I really am glad I’m not young anymore.  Well, I admit, it might be nice to be 35 again. But I would never want to lose the knowledge and confidence that only comes with getting older.  Perceptions change with time, education and experience. Here are a few bits of personal knowledge I’ve picked up along the way:

  1. Most “experts” aren’t.  Especially, if they are a TV political pundit or a Financial Advisor.
  2. Money is a concept, not a reality.
  3. There is value in all work:   There is a great need for incredibly talented plumbers, handymen and carpenters, among other professions, who have skills I lack.
  4. The Religious Right isn’t really either.  Religion and matters of faith and spirituality are a very personal journey and no one should try to impose their values on anyone else.
  5. Diversity is really good for everyone.  People need to accept the fact that we are a multi-cultural, multi-racial, multi-religious society and revel in the richness.
  6. There is no education like travel.
  7. Pets are an essential part of the family–and you can love them more than some of your human family.  That’s just fine…

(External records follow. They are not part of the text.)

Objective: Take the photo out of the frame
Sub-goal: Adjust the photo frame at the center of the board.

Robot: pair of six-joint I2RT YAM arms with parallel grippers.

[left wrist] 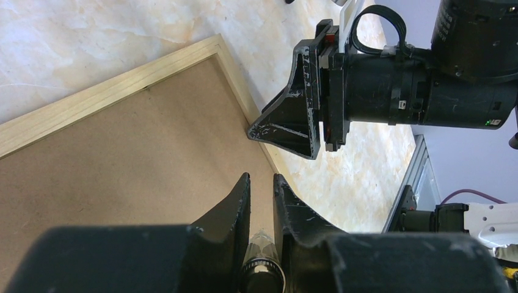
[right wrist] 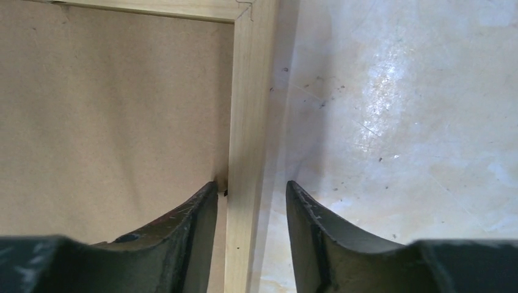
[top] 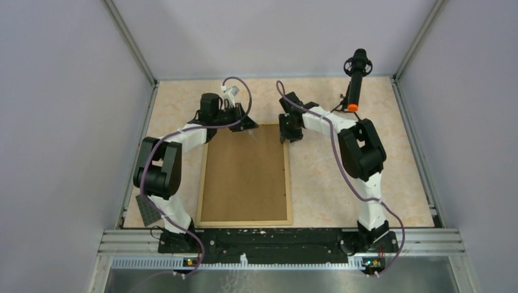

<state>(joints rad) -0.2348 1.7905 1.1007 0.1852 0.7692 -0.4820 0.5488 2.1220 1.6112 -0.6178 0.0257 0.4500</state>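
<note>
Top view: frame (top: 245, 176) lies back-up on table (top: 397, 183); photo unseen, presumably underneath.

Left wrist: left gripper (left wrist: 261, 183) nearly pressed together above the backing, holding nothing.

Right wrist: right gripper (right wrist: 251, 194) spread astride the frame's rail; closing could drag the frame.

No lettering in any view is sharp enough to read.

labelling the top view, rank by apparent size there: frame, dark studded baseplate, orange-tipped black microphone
1. frame, largest by far
2. and 3. studded baseplate and microphone look similar in size; the baseplate is partly hidden by the left arm, so I won't rank them.
</note>
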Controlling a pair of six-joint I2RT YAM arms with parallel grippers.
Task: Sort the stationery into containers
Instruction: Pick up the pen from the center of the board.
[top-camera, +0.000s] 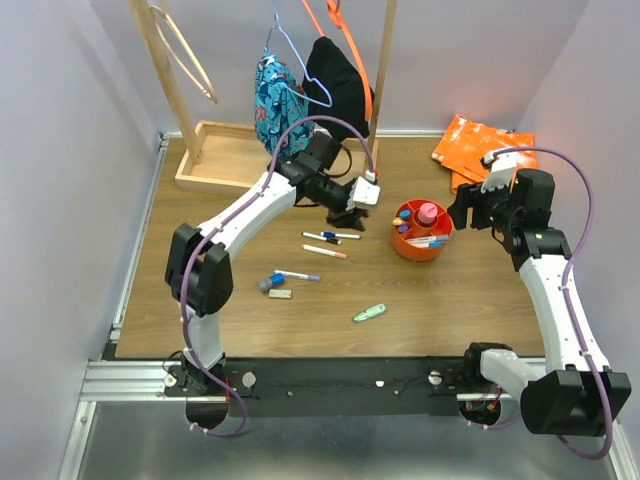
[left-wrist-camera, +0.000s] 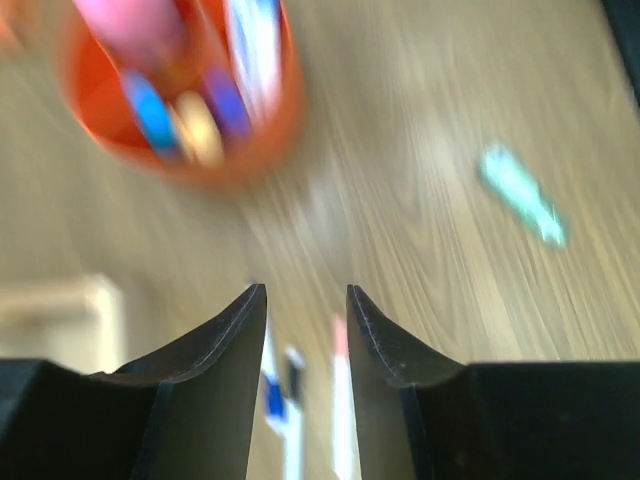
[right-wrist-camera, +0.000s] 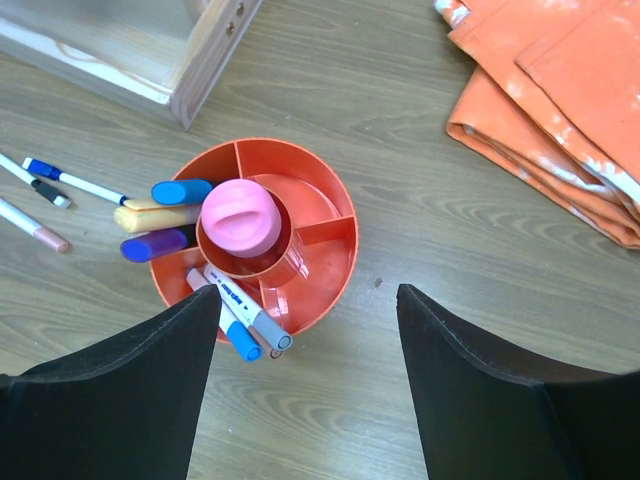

  8. Perception isn’t reality.
  9. Some friends are of a time and a place, but others are forever.  The forever friends are priceless.
  10. An open mind and an open heart are the most important traits one can aspire to have.
  11. I have to go to the gym whether I want to or not.
  12. Don’t be afraid to go your own way and trust your own instincts.
  13. Algebra really was a waste of time and is useless in real life.
  14. It’s a good thing to question everything and form your own, educated opinions.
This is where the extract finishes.